Selections are made primarily on statistical criteria including price to book, price to sales, forward P/E, cash per share and/or free cash flow. I spend anywhere from thirty minutes to an hour researching a potential purchase prior to purchase.

For many selections, I may be pessimistic about the firm's future, but not as pessimistic as the market. I will also occasionally see a ray of light at the end of a dark tunnel. Since I expect failures, which are inevitable and unavoidable in this kind of approach, I limit my exposure to $300 per stock plus any prior trading profits. 

After experiencing some success with this strategy, I now have a requirement that my total investment in all LT holdings can not exceed my total realized gains for this basket strategy. My total exposure is currently under $8,000.

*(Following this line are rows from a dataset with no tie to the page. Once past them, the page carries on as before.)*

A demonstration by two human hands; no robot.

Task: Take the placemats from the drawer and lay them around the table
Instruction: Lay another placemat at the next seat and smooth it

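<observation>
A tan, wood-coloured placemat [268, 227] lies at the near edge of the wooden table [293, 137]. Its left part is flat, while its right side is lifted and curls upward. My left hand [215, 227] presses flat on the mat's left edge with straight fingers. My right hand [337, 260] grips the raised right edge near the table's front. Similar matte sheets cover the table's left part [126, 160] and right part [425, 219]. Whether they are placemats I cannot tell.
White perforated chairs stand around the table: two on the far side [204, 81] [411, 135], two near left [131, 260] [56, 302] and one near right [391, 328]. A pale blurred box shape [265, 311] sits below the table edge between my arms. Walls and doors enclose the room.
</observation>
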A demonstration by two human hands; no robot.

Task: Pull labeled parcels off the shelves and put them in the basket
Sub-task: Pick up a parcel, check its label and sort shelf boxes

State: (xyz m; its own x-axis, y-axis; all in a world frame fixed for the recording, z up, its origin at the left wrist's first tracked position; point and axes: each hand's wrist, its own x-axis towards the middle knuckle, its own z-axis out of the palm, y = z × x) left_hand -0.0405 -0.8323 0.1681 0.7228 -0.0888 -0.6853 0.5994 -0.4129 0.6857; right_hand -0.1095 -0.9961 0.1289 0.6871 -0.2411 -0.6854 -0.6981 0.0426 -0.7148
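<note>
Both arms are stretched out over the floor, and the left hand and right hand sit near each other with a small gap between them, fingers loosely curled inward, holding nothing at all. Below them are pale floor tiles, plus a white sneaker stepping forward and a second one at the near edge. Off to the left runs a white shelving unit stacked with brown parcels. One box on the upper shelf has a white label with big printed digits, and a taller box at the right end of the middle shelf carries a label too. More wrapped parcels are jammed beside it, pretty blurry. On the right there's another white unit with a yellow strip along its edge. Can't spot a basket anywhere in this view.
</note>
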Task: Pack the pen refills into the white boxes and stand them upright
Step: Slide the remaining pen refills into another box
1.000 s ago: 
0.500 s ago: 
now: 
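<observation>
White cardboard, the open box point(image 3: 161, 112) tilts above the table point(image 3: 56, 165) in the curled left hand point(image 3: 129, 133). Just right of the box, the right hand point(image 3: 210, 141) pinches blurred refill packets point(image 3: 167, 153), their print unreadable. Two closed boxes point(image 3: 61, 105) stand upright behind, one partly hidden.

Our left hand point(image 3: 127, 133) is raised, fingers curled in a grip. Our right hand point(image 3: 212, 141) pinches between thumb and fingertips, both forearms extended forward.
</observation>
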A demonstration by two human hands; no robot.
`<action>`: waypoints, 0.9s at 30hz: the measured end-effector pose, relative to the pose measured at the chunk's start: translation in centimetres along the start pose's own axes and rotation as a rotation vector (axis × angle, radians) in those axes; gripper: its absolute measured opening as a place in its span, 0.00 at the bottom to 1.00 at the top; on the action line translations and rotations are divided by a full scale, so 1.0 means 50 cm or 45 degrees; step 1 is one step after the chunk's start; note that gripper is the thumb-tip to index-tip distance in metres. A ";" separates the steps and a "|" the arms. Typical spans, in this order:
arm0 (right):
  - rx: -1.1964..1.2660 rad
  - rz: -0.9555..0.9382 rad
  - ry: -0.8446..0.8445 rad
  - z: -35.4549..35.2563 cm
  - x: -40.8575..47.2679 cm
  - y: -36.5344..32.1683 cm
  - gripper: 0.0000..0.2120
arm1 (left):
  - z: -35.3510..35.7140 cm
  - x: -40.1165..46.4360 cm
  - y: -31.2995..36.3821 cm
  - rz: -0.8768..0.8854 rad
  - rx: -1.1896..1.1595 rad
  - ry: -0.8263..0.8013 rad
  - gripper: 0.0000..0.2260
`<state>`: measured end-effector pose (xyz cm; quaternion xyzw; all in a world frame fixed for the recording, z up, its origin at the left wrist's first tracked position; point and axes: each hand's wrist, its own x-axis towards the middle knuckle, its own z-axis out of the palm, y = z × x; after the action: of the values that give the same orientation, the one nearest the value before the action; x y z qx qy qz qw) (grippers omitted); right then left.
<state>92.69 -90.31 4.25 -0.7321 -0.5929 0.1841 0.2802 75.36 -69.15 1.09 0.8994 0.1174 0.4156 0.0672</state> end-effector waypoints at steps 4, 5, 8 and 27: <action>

Snapshots of realized gains can be found at the end of the Gateway Post on this topic: Stocks, Bonds & Politics: Lottery Ticket Strategy: New Gateway Post

I sold my 40 shares of SVU at $5.94, realizing a $57.51 loss, after reviewing what I considered a disappointing earnings report.

Realized Gains To Date: $12,326.2

Table of Current Holdings:

Lottery Ticket Basket as of 4/26/13
Currently, the largest unrealized gain is 56% from the 30 shares of Forest City Enterprises (FCE-A: 18.47 +0.12). The largest unrealized loss continues to be Velti at -74%.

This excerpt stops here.